Adatis Hackathon Jan 2015 – Power BI Designer Preview

In the January Adatis hackathon we were split into 3 teams and got the chance to play with some bleeding edge technology. I was captain of the Gleam team, which meant we got our hands on the new Power BI Designer preview. To check out the other teams see here: STREAM (stream analytics), DREAM (Azure ML). We tackled two main dashboards in our hack build, firstly creating excel mock-ups then reproducing inside Power BI Designer. This was pretty challenging as some of the chart types simply weren’t there and there was some awkward mashing of data to get it into different charts. The end results weren’t quite as pretty as we were hoping, but it’s still very quick to put together. The move towards a “dashboard” as opposed to large, single charts means we can create richer, more informative systems using the tool. However our main focus was the designer itself - this is the start of the Power BI Suite leaving the clutches of Excel. Don’t get me wrong, when Power BI first started coming about it was right at home as a series of Add-Ons for Excel but as it has grown, and SSRS has become more dated, the corporate market started to look towards it for reporting. Power BI as a completely Excel-based system is outside of the development ecosystem, it’s not source controlled or versioned.
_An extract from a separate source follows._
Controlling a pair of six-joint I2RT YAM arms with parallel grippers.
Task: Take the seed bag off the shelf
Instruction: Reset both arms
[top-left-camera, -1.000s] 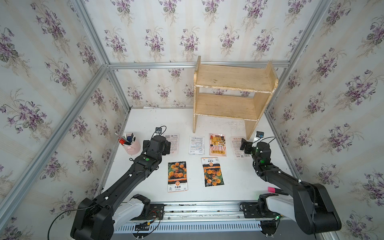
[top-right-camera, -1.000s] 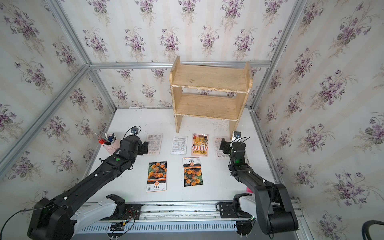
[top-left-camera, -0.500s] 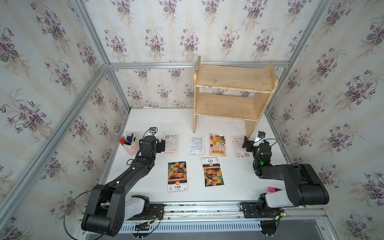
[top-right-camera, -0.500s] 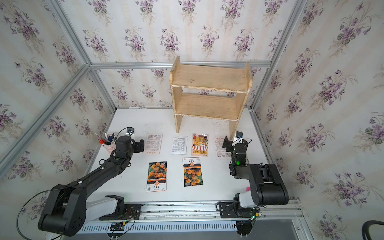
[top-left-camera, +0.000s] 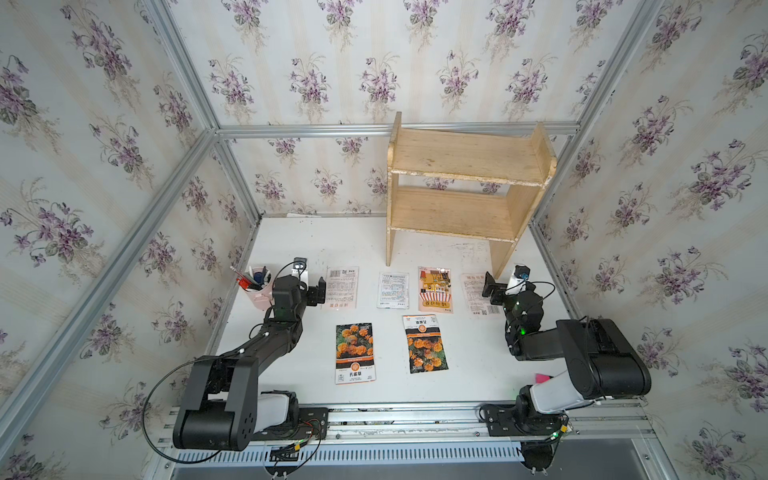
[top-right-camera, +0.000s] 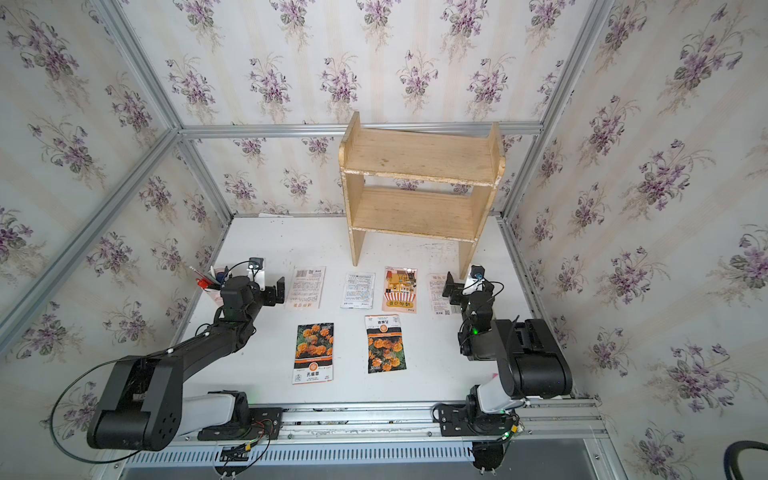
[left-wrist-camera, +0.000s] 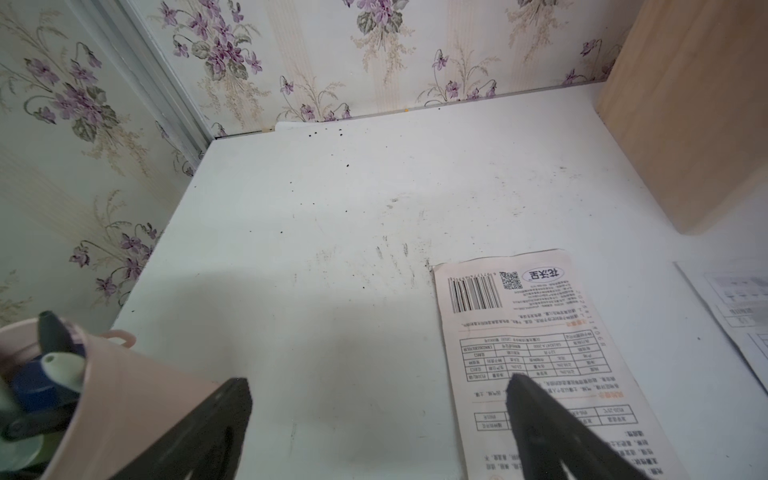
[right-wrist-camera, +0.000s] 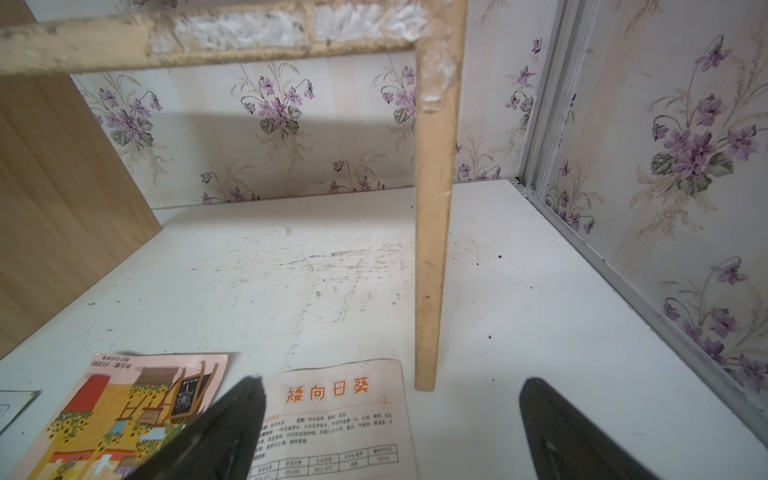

For this alone I feel it justified for it to leave the nest and out into the real world as a standalone system. That said… The preview designer is currently lacking functionality, it actually has less functionality than it did in Excel. There were certainly fewer chart types available than in its Excel counterpart and we did come across a few (very annoying) bugs. However, this is only a preview and  since the Hackday there have been several updates for it that add various bits of functionality as well as bug fixes. So even if we are not 100% there yet it does seem that this new product is heading in the right direction. There’s still a question of where it’s heading and how it will develop – but the Power BI Dashboards currently previewing in the US, and new features such as the Power BI API are really moving the technology into a mature, usable state. We will be keeping a close eye on this as it develops and too see what new features get added in future updates  of the preview and eventually in the real thing!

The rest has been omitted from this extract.